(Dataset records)

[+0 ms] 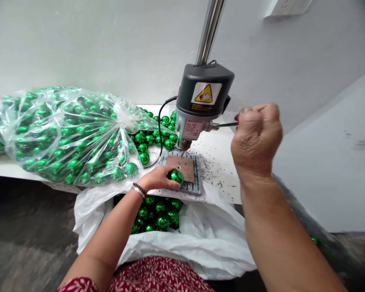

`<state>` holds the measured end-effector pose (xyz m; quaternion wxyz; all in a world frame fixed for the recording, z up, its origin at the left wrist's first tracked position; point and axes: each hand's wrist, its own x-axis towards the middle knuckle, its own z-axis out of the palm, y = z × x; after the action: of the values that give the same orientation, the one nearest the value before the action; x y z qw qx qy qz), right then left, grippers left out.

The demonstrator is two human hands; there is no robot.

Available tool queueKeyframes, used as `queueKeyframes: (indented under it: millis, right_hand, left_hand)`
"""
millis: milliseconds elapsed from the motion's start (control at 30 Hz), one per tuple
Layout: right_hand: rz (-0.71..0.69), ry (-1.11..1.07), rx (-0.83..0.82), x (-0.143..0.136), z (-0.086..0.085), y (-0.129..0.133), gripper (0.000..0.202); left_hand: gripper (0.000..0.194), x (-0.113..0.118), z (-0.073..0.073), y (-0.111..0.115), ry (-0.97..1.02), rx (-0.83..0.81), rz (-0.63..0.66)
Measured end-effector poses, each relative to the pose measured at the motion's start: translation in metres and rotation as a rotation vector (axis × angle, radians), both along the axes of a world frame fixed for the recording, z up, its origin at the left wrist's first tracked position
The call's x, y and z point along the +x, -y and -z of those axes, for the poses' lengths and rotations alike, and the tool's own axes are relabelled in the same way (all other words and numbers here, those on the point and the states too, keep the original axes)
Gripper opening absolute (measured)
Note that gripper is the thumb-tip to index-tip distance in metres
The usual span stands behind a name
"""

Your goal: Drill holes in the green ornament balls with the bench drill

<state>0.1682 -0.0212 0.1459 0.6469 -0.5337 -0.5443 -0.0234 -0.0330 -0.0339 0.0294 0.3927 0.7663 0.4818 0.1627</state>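
My left hand (160, 178) is closed on a shiny green ball (175, 177), holding it over the front edge of a brown pad (187, 168). That pad lies on the grey base plate (197, 186) of a small bench drill (205, 89). The drill's chuck (185, 144) is above and behind the ball, apart from it. On the right, my right hand (256, 136) is wrapped round the end of the drill's lever (226, 125). Its fingertips are mostly hidden behind the fist.
A clear plastic bag (69, 138) full of green balls lies on the white table (222, 174) at left. Loose balls (149, 140) sit beside the drill. Dark shavings litter the table. An open white sack (213, 239) with green balls hangs at the front edge.
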Motion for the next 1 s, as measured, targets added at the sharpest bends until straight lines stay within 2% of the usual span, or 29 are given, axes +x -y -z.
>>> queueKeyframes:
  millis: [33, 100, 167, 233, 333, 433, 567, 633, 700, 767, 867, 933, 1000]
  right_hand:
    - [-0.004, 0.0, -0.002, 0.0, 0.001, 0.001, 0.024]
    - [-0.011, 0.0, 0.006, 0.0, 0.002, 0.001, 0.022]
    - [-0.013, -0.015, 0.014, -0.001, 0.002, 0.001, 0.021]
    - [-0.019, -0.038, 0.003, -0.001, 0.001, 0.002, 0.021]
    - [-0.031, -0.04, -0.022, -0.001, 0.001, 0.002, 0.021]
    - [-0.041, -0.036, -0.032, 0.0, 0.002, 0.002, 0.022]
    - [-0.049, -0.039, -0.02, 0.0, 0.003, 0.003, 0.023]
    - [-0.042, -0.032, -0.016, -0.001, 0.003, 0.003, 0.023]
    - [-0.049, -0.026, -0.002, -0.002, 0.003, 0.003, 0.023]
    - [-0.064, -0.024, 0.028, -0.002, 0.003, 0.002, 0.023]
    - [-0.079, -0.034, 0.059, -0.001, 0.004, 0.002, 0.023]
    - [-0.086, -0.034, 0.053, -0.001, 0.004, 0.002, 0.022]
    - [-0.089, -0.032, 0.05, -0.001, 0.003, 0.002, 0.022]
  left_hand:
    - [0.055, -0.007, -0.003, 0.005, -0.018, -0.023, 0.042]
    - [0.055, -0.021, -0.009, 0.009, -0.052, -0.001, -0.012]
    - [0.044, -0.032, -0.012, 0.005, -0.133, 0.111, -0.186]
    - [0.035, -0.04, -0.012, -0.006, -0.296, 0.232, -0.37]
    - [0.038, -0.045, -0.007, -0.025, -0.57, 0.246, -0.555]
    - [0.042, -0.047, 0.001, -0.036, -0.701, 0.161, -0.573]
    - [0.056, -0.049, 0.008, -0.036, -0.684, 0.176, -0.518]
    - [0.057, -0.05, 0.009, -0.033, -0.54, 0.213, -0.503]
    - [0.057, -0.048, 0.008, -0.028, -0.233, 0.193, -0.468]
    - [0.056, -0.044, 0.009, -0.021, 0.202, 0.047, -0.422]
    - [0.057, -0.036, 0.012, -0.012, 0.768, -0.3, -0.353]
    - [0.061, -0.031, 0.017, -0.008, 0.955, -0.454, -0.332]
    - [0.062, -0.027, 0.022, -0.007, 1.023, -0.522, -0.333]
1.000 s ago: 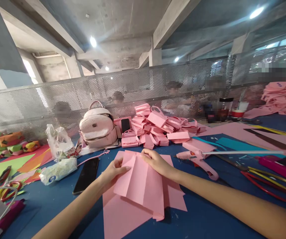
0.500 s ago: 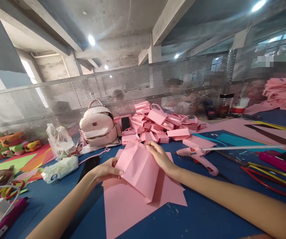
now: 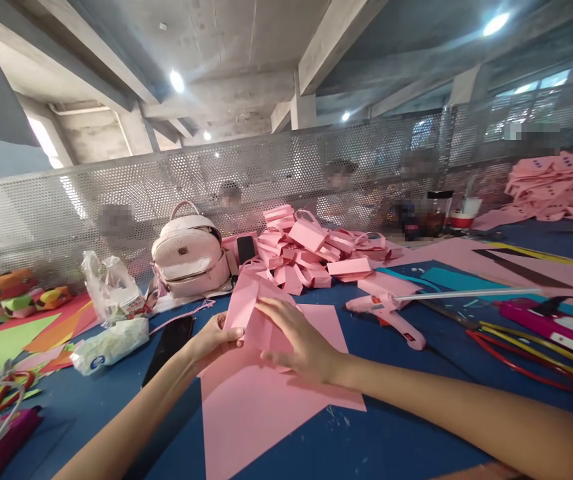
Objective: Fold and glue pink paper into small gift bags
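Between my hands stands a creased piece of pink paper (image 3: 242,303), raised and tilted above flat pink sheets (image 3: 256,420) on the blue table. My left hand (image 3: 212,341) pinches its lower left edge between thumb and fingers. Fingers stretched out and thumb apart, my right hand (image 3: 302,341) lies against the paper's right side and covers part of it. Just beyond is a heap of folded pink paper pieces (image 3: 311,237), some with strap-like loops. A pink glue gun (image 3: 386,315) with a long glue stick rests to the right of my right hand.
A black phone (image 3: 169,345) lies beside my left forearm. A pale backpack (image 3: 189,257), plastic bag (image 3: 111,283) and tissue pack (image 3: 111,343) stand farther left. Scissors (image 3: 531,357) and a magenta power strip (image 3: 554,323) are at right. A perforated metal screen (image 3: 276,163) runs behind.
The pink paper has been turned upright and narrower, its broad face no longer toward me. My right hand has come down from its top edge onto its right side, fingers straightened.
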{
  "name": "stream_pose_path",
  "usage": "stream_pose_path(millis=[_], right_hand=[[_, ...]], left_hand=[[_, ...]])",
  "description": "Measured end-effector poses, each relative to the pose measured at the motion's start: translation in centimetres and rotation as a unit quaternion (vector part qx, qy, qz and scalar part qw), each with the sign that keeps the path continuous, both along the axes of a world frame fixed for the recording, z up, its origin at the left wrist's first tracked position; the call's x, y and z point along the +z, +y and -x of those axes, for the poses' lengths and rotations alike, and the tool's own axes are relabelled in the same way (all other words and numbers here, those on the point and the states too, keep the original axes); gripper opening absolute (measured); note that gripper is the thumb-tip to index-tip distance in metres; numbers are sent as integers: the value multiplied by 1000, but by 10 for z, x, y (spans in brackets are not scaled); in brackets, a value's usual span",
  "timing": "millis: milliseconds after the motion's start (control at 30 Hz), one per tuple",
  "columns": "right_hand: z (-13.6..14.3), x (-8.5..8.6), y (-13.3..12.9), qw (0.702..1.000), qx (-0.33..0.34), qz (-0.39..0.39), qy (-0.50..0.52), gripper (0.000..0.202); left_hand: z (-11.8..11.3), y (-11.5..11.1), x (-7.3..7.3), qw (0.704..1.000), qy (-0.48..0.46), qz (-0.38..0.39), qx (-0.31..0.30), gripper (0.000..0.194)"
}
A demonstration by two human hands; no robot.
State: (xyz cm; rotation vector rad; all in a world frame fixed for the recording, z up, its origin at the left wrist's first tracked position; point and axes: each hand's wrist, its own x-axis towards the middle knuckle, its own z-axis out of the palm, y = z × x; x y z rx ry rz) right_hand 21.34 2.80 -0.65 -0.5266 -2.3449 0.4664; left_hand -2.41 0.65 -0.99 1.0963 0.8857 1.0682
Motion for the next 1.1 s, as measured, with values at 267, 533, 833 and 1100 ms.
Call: stream_pose_path(millis=[267,533,833,1100], right_hand=[[2,-7,0,999,-38,11,-12,71],[2,-9,3,999,-39,15,-16,76],[0,-8,7,998,-23,61,-3,59],[5,-13,6,997,-26,69,2,61]], left_hand=[[-11,-6,1,1000,1,-12,15,59],[-15,-10,1,1000,-4,-25,-8,59],[-36,-23,-5,999,-7,-33,-19,60],[-59,-33,-15,998,-4,-19,67,43]])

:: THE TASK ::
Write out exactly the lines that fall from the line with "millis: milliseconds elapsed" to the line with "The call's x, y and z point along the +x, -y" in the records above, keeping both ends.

:: SOLUTION ::
millis: milliseconds elapsed from the motion's start (control at 30 Hz), one per tuple
Layout: right_hand: rz (-0.71..0.69), ry (-1.11..1.07), rx (-0.83..0.82), x (-0.143..0.136), z (-0.086..0.085), y (-0.129..0.133), gripper (0.000..0.202); left_hand: gripper (0.000..0.194), x (-0.113..0.118), z (-0.073..0.073), y (-0.111..0.115), ry (-0.97..1.02), rx (-0.83..0.81), rz (-0.63..0.66)
Measured end-effector poses, each relative to the pose measured at the motion's start: translation in metres and rotation as a rotation vector (axis × angle, radians), both along the axes of a world frame fixed for the recording, z up, its origin at the left wrist's first tracked position
The call's x, y and z point along the +x, -y and -z of those axes, for the poses' lengths and rotations alike, and the tool's own axes are relabelled in the same way (all other words and numbers here, those on the point and the states too, keep the original axes)

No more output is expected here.